Faktor nilai lahan disebabkan oleh perbedaan dasar pemikiran antara pemilik lahan
dengan panitia dalam penentuan besarnya ganti rugi. Sedangkan faktor sumber
pembiayaan disebabkan karena swasta enggan untuk mencairkan dana pengadaan
lahan. Adanya risiko pengadaan lahan yaitu tidak adanya kepastian mengenai besaran
biaya yang harus dibayar investor dan kepastian waktu kapan lahan dapat dibebaskan
menyebabkan investor tidak dapat melanjutkan investasinya karena lahan belum
bebas.
Kasus inidikasi korupsi yang berupa perbedaan antara harga tanah yang
disepakati negara serta jumlah yang diterima warga menunjukkan bahwa Tim
Pengadaan Tanah yang dibentuk pemerintah tidak memiliki intergritas yang baik.

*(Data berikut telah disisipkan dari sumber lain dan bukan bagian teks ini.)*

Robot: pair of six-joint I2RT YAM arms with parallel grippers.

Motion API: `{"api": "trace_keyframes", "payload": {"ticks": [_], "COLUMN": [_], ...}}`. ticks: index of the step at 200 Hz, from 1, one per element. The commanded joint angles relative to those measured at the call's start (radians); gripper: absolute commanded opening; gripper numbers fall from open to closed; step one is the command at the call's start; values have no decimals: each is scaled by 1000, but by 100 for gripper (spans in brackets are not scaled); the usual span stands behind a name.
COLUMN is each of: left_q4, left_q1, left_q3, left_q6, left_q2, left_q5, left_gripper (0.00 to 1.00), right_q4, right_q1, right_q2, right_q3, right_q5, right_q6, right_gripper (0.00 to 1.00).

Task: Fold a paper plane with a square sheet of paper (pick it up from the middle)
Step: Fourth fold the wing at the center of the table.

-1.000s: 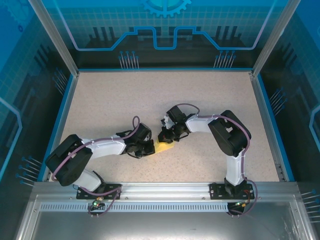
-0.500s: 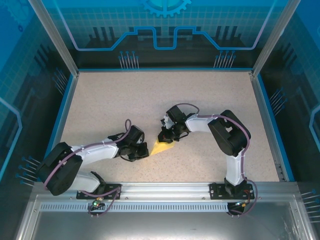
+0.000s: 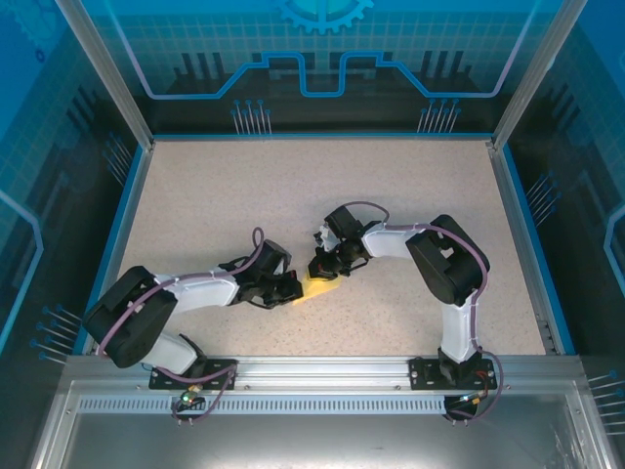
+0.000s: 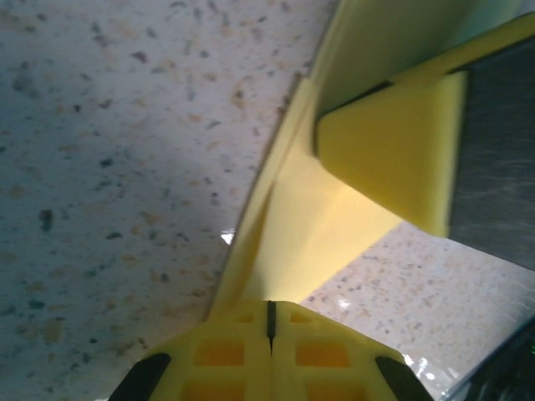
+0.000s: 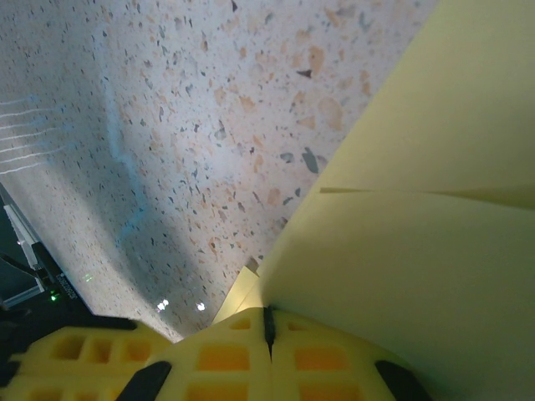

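Left gripper [image 3: 291, 287] and right gripper [image 3: 317, 270] were both clamped on the folded yellow paper [image 3: 320, 290], low on the speckled table [image 3: 225, 195], front-centre. Their heads crowded over it and hid most of it from above. Blue rim [image 3: 322, 135] was well apart.

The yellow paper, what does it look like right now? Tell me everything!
The yellow paper is thin, plain and pale, folded into layered flaps with sharp creases. It sits between the two arms, toward the front of the speckled table. The left gripper and the right gripper each have their jaws shut on it, from opposite sides.
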Motion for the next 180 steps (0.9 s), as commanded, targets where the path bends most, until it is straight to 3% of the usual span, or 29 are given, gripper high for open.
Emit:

Tim tersebut juga diniliai tidak bekerja secara profesional karena ditemukannya kasus
negosiasi harga fiktif. Belum lagi adanya peran dari bank yang memindahbukukan
renening warga kepada salah satu rekening yang diduga broker semakin
menunjukkan bahwa kinerja Tim rendah.
Kasus yang melibatkan perbankan juga memberi sinyal negatif bagi
pemberantasan korupsi, padahal perbankan dituntut untuk hati-hati serta profesional
dalam menjalankan bisnisnya. Peranperbankan dalam dugaan korupsi semakin
meyakinkan bahwa korupsi yang terjadi di Indonesia telah berjalan sistematis.
Kejadian ini semakin menguatkan kegagalan pemerintah dalam membagun fasilitas
publik yang bersih dari korupsi dan profesional dalam menjalankan proyek publik.